I haven't taken any of the anti-depressants, and I'm a lot less likely to burst into tears than I was, which is a massive improvement although shares in Kleenex have gone down in value.

I am finally getting to spend more time with my husband and children, and we are all still talking to each other, which is good! Caring for two small people is still very stressful and hard work, but not having to work until midnight to make up for "lost time" is a huge bonus. I am also getting to ride my lovely young horse on a more regular basis, which I am loving, and we have even been out to our first dressage competition! 

I still don't have time to do everything I want to do, but hey - who does?! At least I'm a lot less stressed about it.

So, that's what has happened to my career, in a sort of a nutshell. Yes, I regret the feeling that I might have thrown it all away, but I had to choose having a life over the career.

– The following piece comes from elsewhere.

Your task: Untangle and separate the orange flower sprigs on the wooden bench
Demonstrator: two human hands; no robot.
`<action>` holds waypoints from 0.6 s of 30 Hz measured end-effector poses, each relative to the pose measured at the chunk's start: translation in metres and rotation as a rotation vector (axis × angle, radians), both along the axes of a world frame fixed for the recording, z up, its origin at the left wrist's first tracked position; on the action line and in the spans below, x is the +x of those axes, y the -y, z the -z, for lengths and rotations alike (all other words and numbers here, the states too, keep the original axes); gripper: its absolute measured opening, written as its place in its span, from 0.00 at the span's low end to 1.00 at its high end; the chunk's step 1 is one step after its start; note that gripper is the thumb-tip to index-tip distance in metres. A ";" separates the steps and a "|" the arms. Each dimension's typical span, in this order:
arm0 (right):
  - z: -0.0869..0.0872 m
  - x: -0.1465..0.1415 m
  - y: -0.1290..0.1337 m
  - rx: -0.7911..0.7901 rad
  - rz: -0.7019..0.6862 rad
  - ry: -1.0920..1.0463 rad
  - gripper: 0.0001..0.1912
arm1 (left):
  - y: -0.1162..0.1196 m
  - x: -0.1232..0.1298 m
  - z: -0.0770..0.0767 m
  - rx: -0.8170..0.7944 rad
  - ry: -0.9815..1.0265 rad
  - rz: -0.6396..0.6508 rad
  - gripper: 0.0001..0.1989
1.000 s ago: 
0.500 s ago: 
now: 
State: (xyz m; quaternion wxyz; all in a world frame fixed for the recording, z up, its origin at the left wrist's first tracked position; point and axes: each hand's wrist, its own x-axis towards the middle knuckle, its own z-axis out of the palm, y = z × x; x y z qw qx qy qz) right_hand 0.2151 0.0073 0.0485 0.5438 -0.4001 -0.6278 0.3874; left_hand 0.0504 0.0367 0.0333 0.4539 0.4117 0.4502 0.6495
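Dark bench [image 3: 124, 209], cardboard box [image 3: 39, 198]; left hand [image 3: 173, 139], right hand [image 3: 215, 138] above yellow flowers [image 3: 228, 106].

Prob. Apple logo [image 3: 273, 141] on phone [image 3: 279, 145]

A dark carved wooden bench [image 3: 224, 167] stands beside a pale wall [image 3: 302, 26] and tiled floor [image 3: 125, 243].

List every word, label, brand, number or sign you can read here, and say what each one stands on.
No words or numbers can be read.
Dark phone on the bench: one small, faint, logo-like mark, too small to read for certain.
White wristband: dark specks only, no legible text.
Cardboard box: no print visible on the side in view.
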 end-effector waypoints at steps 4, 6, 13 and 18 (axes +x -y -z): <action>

Apparently, this sort of "episode" is totally normal after having cancer. It feels the exact opposite of normal - perhaps we should start saying that it is not "uncommon" to experience stress and to feel concerned about how to get back to a "more normal" routine" following what feels like endless treatments and follow up visits. 

One does tend to feel "abandoned" or "let loose" which is disconcerting, once you're out of the regular 3 weekly trips to hospital. What comes next? Annual check ups. What can you do in the meantime? Be vigilant - check your body for changes, or any warning sign that might save your life. 

It's kind of like being on Defcon 4 rather than Defcon 5. It would be wonderful to be able to go back to the days of being Defcon 1 on a bad day, but it is impossible. 

Three years ago, nearly, I started down this road. Probably, I had made the appointment to see my GP (which I nearly cancelled), and was feeling stressed about the fact I would be 45 mins late to work afterwards. What a wally. Ignorance was such bliss.

On a good day, I can nearly forget that I have had cancer, and that is definitely progress. 

It is still hard though, not to let having had it be something that guides my decisions over how to live my life. Sometimes, don't get me wrong, it can be a good thing - accepting an invitation that you wouldn't have accepted before for example, but at other times the responsibility to not waste the time, the life, that I have been given is so huge it nearly crushes me. 

After all, I don't know how long I have left, do I? It could be that I never hear the "C" word again. Let's bloody hope so anyway.